Responsibility for the Construction Output Survey passed from the Department for Business, Innovation and Skills (BIS) to ONS in January 2010. Based on BIS quarterly data a number of changes to the survey were made, including changing the periodicity of the survey from quarterly to monthly (Office for National Statistics, 2010).  As several years of monthly data are now available, a full evaluation of the sample design and estimation methods used on the survey is possible. 

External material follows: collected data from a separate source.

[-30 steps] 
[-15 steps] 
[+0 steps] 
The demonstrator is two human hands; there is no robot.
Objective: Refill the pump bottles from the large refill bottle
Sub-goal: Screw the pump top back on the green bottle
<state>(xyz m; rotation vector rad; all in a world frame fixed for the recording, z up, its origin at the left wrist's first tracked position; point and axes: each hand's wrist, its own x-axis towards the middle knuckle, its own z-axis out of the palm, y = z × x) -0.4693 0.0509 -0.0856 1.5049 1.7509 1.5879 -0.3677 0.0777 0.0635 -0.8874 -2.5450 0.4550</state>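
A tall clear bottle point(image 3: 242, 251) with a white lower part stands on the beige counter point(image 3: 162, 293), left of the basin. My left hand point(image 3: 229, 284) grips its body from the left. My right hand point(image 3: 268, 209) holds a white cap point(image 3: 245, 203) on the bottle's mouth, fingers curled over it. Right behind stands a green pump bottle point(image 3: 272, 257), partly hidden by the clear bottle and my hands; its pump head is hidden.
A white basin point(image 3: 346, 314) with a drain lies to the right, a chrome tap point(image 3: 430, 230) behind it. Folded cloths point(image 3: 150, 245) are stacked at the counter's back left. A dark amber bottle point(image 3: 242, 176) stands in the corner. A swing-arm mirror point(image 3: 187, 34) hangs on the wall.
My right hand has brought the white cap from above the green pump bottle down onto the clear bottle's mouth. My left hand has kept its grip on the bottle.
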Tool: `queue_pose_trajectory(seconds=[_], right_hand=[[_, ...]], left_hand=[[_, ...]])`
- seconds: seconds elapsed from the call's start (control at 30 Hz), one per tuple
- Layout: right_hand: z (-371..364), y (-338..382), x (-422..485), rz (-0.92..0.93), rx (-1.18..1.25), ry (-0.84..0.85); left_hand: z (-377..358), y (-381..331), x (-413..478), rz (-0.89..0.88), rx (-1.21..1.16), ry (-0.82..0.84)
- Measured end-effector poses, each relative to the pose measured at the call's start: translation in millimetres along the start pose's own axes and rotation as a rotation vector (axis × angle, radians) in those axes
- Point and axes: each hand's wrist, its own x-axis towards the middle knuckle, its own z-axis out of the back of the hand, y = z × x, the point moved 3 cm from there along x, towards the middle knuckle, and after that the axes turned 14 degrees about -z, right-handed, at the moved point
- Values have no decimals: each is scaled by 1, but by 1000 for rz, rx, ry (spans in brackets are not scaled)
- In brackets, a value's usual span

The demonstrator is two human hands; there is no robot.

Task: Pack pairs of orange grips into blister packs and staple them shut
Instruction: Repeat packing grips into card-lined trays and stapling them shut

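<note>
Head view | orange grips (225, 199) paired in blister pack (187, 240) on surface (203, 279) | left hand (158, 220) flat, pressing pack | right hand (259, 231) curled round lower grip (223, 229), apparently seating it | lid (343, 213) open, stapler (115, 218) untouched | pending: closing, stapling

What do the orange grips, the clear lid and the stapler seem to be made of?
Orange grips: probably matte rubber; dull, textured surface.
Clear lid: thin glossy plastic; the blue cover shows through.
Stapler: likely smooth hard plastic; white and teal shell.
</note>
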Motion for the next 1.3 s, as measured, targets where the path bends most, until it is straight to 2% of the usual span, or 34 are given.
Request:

This article is solely concerned with sampling error – that is, random error caused by taking a sample rather than a census. We assume the current sample size of 8,000 businesses will remain unchanged and therefore we focus on identifying cost-neutral reductions in sampling error. A wider post-implementation review of the Construction Output Survey will be investigating non-sampling error and other methodological issues (such as seasonal adjustment): for more details see Jones and Walker (2012).

2. Background

The Construction Output Survey is a monthly survey designed to estimate output in the Construction industry in Great Britain. The survey selects 8,000 businesses per month from 220,000 Construction businesses on the Inter-Departmental Business Register (IDBR). Construction estimates are released monthly – in Output in the Construction Industry – and contribute 6.8% to the output measure of Gross Domestic Product (GDP).

This report evaluates the sample design and estimation methods used on the survey.

Sample design refers to the method used to (randomly) select a sample from a sampling frame.  In relation to the Construction Output Survey these are the methods used to select 8,000 businesses per month from the 220,000 Construction businesses on the IDBR. The focus of the sample design evaluation is on the sampling fractions, which determine the probability that a particular business will be included in the sample.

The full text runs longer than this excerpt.